Nonlinear Evolution Equations for Parallel Electromagnetic Multispecies Plasma Modes: Reductive Perturbation Theory in the Linear Wave Frame and Electric Field Generation

Abstract

A variant of the reductive perturbation theory is introduced, describing nonlinear phenomena in a frame moving with the linear phase velocity. The stretching is simpler and less terms are to be carried in expanding the basic equations to different orders, but the method only works well when the displacement current can be neglected, for plasmas that are not too strongly magnetized. Within this framework, the derivative nonlinear Schrödinger (DNLS) equation for parallel propagating electromagnetic waves has been (re)derived in ordinary multi-ion plasmas, with due attention to the stage at which a parallel electric field is generated and charge neutrality no longer holds. A simple reasoning shows that the DNLS equation cannot have stationary solitary waves, only envelope solitons.
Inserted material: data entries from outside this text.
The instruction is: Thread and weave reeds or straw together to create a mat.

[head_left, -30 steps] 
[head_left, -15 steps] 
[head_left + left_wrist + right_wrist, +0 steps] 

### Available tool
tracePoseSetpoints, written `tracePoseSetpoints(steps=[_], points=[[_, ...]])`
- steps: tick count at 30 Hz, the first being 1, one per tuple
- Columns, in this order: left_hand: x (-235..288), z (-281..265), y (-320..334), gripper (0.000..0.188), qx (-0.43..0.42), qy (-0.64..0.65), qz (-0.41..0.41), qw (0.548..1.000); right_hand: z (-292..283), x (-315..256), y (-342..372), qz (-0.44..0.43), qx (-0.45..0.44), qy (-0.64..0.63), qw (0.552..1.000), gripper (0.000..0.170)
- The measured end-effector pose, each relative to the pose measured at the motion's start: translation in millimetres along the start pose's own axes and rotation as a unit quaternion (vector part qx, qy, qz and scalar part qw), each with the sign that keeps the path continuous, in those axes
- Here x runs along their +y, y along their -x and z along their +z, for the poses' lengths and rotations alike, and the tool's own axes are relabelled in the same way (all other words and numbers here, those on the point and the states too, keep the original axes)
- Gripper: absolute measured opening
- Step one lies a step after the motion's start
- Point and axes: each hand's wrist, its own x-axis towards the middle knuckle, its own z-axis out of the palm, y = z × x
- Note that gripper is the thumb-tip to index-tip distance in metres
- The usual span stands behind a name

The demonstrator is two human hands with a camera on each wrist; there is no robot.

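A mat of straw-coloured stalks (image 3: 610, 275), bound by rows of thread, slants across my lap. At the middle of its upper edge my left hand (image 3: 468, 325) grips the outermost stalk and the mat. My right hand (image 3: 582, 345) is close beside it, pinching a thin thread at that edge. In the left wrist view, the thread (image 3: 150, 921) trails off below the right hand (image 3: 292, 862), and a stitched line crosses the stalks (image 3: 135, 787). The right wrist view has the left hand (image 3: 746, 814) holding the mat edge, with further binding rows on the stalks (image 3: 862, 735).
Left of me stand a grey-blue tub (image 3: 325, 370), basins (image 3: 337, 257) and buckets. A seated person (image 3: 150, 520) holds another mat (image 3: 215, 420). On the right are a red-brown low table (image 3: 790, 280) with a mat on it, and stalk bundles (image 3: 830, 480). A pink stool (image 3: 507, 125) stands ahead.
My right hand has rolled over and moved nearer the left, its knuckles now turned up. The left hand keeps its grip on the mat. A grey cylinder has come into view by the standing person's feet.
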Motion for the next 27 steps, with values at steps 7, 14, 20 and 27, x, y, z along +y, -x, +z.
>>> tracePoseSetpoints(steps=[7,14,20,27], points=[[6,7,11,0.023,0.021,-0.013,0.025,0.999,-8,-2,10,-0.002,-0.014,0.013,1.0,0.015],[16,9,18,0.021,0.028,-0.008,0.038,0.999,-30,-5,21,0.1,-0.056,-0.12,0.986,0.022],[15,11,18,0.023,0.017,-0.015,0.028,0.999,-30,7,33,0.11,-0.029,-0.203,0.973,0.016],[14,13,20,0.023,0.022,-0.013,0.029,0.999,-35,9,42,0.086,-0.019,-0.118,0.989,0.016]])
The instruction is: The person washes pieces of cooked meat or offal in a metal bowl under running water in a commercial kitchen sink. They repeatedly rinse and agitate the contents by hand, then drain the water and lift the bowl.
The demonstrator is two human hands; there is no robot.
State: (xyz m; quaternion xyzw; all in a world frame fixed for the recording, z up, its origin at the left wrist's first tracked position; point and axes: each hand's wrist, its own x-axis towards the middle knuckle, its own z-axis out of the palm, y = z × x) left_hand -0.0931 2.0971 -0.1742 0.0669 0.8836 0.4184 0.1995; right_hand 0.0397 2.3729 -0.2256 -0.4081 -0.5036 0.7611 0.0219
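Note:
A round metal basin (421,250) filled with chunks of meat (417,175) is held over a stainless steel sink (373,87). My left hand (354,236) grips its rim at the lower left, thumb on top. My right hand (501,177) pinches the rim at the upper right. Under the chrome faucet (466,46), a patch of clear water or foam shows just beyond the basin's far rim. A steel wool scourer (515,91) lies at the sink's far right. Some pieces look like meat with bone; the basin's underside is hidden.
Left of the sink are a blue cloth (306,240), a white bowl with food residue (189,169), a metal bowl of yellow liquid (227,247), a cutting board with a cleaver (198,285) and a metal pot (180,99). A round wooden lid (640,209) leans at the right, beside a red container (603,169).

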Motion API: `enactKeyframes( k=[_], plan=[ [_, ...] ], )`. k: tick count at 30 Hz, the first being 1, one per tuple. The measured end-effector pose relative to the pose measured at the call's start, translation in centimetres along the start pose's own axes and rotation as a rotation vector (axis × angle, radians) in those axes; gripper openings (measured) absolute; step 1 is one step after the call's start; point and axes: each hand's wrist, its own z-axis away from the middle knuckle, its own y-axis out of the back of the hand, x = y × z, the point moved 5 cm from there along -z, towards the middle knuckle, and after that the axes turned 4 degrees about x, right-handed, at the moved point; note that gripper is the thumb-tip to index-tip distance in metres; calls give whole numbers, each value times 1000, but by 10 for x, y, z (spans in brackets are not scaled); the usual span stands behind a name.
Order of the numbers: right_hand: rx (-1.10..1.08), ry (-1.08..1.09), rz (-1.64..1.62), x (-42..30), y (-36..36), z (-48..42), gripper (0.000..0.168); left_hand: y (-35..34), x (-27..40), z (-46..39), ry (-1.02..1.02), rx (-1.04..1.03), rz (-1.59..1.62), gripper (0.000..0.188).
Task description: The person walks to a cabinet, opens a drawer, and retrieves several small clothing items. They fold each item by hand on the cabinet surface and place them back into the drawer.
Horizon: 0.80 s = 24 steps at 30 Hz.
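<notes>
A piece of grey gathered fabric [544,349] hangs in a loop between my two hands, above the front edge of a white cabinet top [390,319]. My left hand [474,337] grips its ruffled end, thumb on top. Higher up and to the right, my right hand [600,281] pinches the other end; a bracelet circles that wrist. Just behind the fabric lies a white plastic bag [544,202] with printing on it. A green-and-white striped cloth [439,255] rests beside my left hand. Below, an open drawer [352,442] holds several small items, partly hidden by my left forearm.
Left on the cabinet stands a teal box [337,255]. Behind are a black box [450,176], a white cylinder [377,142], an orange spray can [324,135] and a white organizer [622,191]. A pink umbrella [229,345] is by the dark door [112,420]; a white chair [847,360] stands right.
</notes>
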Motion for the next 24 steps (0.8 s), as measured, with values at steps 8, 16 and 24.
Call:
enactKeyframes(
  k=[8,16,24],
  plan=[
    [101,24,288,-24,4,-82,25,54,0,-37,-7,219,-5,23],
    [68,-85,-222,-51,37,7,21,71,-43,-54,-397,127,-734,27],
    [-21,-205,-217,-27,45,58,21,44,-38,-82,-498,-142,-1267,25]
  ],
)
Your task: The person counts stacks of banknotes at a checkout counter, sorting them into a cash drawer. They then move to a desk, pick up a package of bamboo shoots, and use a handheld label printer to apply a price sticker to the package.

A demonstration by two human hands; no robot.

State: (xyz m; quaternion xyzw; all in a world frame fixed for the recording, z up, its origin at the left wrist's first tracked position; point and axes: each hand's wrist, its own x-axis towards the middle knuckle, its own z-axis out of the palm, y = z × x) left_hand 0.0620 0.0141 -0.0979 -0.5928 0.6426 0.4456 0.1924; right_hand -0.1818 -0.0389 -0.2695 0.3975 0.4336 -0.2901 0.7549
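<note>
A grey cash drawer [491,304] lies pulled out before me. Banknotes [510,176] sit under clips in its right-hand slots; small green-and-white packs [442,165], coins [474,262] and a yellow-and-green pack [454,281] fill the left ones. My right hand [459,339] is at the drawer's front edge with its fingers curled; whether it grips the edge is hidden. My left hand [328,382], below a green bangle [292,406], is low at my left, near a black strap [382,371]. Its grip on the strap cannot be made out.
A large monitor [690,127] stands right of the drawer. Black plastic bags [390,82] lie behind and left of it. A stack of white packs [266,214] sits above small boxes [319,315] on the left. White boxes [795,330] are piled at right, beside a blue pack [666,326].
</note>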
For critical plasma compositions the coefficient of the dispersive term in the DNLS vanishes, necessitating a different stretching and leading to a vector modified Korteweg-de Vries (VmKdV) equation. The latter is encountered not only in electron-positron plasmas, but other plasmas at critical densities are possible, e.g. dusty plasmas. Although the VmKdV equation is nonintegrable, in contrast to the DNLS equation, it can have stationary solitary solutions with linearly polarized magnetic fields.